The WHO Hired A PR Firm. Good Luck With That.

The World Health Organization (“WHO”) is paying PR firm Hill + Knowlton (“H+K”) $135,000 over the span of six weeks to assess its problems, identify its potential advocates and detractors, and test its messaging.

Good luck with that.

The news, revealed in a recent story at the Daily Beast, provides a link to the public filing on the deal, which includes what looks like a “statement of work” (or “SOW”) on what the WHO will get.

It’s cutting-edge thinking, circa-1950, wrapped in an approach that confuses medium with message and appears to have been written by someone who didn’t too terribly well in high school English class.

First off, diagnosing the WHO’s communications problem should take about a half hour, not six weeks.

I just spent 10 minutes on its website and I still can’t tell you what it does, how it does it, or why anybody should care. There’s no simple description or declaration of purpose on the home page, and the links below the “About US” header in the site’s footer produce lengthy lists which, if items are clicked, bring up dense pages of notices and links that still fail to add up to any sort of picture of what’s going on.

At least the UN has a sorta purpose statement on its home page — “Peace, dignity and equality on a healthy planet” — though it would be far better if it read “The most difficult collaboration is better than the easiest war.”

Was it the WHO’s job to identify an emergent Covid-19 and not just warn the world but help rally the fight against it? I have no idea; it could be responsible for my cable TV not working, for all I know.

Is it discovering the next potential pandemic right now? No clue. How has it helped lessen or eradicate the conditions that give rise to diseases? I couldn’t tell you.

I think the Gates Foundation contributes 9% of the WHO’s total budget, but I can’t tell what it funds (the Gates Foundation site is great, BTW, but it tends to substitute soaring platitudes about purpose in lieu of simple, declarative statements about what happens where, for how much, and with what results).

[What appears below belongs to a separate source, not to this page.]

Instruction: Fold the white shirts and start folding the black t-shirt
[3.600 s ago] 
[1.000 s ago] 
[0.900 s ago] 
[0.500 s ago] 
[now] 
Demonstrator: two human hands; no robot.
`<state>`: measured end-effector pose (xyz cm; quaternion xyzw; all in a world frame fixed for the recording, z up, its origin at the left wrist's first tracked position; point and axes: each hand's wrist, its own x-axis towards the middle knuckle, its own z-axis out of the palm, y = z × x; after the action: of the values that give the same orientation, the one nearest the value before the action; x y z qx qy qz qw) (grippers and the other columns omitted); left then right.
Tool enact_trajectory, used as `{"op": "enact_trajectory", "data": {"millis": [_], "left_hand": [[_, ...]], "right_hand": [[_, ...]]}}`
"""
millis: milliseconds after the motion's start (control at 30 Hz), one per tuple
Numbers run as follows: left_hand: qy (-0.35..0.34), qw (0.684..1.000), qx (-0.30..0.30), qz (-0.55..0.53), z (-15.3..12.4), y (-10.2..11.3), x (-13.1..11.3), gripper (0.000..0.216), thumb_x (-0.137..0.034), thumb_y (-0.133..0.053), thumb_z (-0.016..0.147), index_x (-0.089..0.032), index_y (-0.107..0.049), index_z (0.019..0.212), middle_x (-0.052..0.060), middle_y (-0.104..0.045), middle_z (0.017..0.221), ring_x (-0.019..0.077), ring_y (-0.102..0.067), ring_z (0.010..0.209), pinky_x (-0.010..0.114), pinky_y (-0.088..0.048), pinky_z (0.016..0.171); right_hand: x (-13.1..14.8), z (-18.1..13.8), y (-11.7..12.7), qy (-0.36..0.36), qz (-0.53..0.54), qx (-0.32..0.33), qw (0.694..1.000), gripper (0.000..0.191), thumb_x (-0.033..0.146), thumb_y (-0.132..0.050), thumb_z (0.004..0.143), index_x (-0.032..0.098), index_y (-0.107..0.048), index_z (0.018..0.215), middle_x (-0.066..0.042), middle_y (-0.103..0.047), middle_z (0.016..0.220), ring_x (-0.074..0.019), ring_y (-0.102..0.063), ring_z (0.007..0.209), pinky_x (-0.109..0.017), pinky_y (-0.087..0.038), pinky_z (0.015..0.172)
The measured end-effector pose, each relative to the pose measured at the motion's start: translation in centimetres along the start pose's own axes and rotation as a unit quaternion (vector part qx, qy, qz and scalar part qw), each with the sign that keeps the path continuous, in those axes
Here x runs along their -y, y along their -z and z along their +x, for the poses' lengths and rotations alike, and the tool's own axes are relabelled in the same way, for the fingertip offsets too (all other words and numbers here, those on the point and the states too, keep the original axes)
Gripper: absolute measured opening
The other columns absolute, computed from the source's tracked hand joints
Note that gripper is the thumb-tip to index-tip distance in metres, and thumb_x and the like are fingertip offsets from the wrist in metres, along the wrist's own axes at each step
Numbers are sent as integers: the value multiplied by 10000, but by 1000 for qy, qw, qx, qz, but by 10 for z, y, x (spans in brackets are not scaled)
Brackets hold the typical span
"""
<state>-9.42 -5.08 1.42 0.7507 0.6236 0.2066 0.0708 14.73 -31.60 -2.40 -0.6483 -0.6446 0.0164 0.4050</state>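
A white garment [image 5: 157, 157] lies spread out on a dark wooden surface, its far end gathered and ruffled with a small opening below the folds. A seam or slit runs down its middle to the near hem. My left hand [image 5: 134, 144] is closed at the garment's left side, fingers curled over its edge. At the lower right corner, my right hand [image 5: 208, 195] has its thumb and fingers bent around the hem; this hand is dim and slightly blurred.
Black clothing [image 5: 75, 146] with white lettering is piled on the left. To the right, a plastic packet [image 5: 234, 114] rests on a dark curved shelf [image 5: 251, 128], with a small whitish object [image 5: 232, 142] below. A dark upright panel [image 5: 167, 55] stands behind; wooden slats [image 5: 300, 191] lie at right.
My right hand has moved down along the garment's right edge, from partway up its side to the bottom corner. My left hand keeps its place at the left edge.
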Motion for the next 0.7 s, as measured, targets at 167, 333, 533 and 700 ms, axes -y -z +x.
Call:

In its SOW overview, H+K explains that “…there has been criticism and assertions levels against the WHO…”

Well duh. Detractors, whether they’re well meaning or conspiracy theorists, have been all but invited to voice their concerns.

Now to the SOW’s promise to “understand the understanding,’ which should take all of ten minutes.

No, less…here it is in two sentences: Americans are suspicious of global multilateral entities or thinking, whether the UN, NATO, or issues like climate change. Best case estimates are that maybe half of us even possess passports.

No amount of identifying or trying to spin “influencers” will change this fact, though trying could certainly absorb many months of PR agency fees.

Nevertheless, H+K will attack this unreal challenge and assembled a bevy of staffers with titles that sound relevant and very senior, none of whom will actually do much work other than eyeball reports before they go to the WHO along with thousands of dollars added to the invoice. The actual “work” will be conducting the aforementioned influencer research, which will likely get accomplished by a junior staffer pushing a search button on some online platform that tracks such info.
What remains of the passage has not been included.